H. John Thompson corralled students enrolled in his two introductory art courses, drawing and sculpture and introduced them to an intersection of art and history courtesy of the French warship La Gloire. The cruiser survived service in World War II perhaps in part to its zebra-striped hull - the antithesis our concept of camouflage.

"Dazzle camouflage confuses the eye so the enemy can't determine the ship's range, speed, and heading while masking the ship's profile so it can't be identified as civilian or military," he explained.

"Naturally, the technique was developed by artists and inspired many other artists."  — H. John Thompson, art lecturer

Thompson, an art lecturer as well as the exhibitions and fabrication studio coordinator at Abington, used the concept to teach specific techniques as well as broader concepts that form the bedrock of an art practice.


La Gloire

Excitement mixes with trepidation as students prepare to launch La Gloire on the campus pond - much to the chagrin of the resident ducks.

Credit: Maria Narodetsky


The sculpture students designed and constructed a 10-foot replica of the ship in cardboard, transforming a common, disposable material into a substantial sculptural object. They developed a substructure as the foundation and made and attached cardboard panels to cover it, creating three-dimensional volume. 

Through the assignment, Thompson had a broader goal in mind.

"In this way, students understand a fundamental design process from conception, to diagram, to structural construction, to surface completion."  — John Thompson

Drawing students managed the part two of the project, designing and painting the dazzle camouflage. Thompson urged them to experiment with optical illusion by using line variety and perspective. 

"By creating gray areas of perceived shadow and varying the thickness of the black lines and their direction, students came to understand how linear perspective creates the illusion of three-dimensional form on a flat surface," he explained.

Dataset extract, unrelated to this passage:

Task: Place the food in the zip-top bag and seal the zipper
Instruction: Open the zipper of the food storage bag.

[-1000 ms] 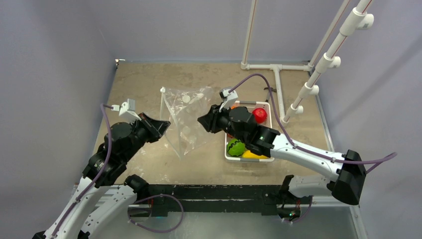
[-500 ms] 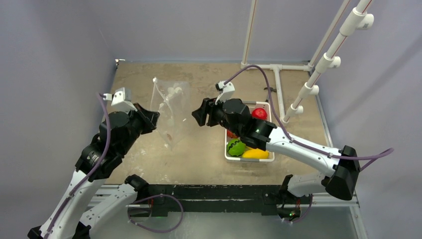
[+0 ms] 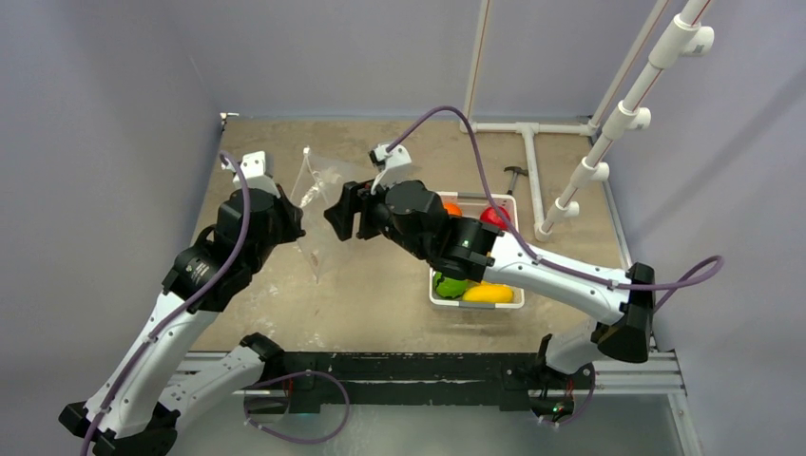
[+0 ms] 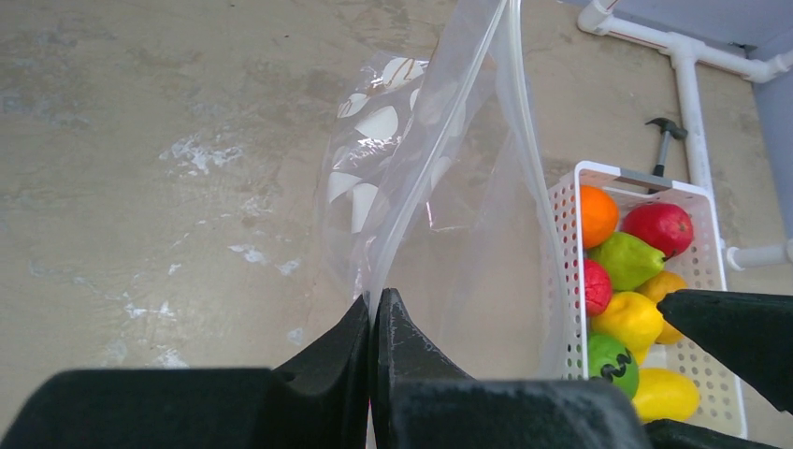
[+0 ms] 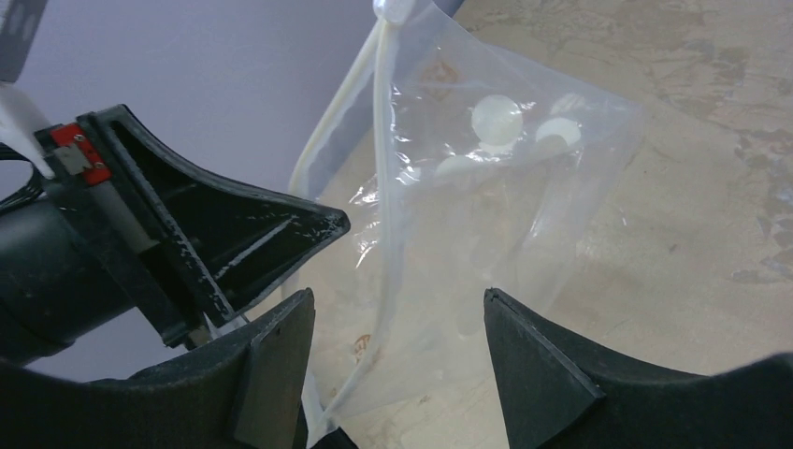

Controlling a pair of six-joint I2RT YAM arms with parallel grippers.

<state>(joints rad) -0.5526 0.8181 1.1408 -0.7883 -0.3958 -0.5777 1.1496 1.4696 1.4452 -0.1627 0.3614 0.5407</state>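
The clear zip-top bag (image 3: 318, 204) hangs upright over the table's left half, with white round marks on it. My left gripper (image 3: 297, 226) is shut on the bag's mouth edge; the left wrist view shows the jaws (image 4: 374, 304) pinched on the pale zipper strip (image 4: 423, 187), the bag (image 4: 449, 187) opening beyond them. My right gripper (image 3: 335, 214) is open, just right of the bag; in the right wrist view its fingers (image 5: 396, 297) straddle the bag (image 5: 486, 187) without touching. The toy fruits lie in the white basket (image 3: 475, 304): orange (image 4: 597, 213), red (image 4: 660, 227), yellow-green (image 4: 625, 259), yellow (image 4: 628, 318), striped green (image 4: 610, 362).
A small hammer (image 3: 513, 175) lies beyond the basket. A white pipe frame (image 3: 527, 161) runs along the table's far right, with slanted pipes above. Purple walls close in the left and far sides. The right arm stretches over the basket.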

The French warship La Gloire decked in its trademark dazzle camouflage.

Credit: Penn State


Thompson's band of shipbuilders/artists/designers launched La Gloire Abington on the iconic campus pond. As it sailed past the mildly irritated ducks that call the pond home, the students cheered. Thompson, however, seemed quietly thrilled that a little razzle dazzle imparted important lessons.

"The intention was to create an experience that encourages students to consider the process of creating a work of art as well as the life a work may have once it's completed, and that one's experience with art can happen anywhere." — John Thompson


Ship Mates

After weeks of collaboration, sculpture and drawing students celebrate the successful voyage of La Gloire. It's currently in dry dock in the art studio.

Credit: Maria Narodetsky


How Artists Dazzled the Enemy

Dazzle camouflage, also known as razzle dazzle or dazzle painting, was a family of ship camouflage used extensively in World War I and to a lesser extent in World War II and afterward. It consisted of complex patterns of geometric shapes in contrasting colours, interrupting and intersecting each other. 

The concept was credited to artist Norman Wilkinson, but Picasso claimed the Cubists invented dazzle. Edward Wadsworth, who supervised the camouflaging of over 2,000 ships during World War I, painted a series of canvases of dazzle ships after the war.